**Data:**
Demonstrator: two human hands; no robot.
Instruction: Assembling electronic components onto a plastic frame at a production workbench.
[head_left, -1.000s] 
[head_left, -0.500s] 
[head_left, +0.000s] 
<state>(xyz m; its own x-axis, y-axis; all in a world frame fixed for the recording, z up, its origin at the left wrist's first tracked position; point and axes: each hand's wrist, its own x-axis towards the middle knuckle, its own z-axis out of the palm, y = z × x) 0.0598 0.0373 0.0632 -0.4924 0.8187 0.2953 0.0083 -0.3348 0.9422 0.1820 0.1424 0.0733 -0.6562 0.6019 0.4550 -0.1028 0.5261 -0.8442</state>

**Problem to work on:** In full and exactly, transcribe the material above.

**Response to the task:**
Demonstrator: two human hands; no robot.
Instruction: Assembling electronic components onto a plastic frame at a production workbench.
[head_left, -1.000s] 
[head_left, -0.500s] 
[head_left, +0.000s] 
<state>(xyz m; its own x-axis, y-axis; all in a world frame fixed for the recording, z up, its origin at the left wrist's first tracked position; point and axes: each hand's wrist, its own x-axis towards the middle knuckle, its own z-axis out of the palm, y = z × x) 0.0598 0.0373 0.0632 -0.4924 0.8187 0.2953 0.0083 -0.3348 0.9422 0.1820 0.1424 0.0733 -0.6562 0.6019 0.4550 -0.1028 0.5261 -0.8442</state>

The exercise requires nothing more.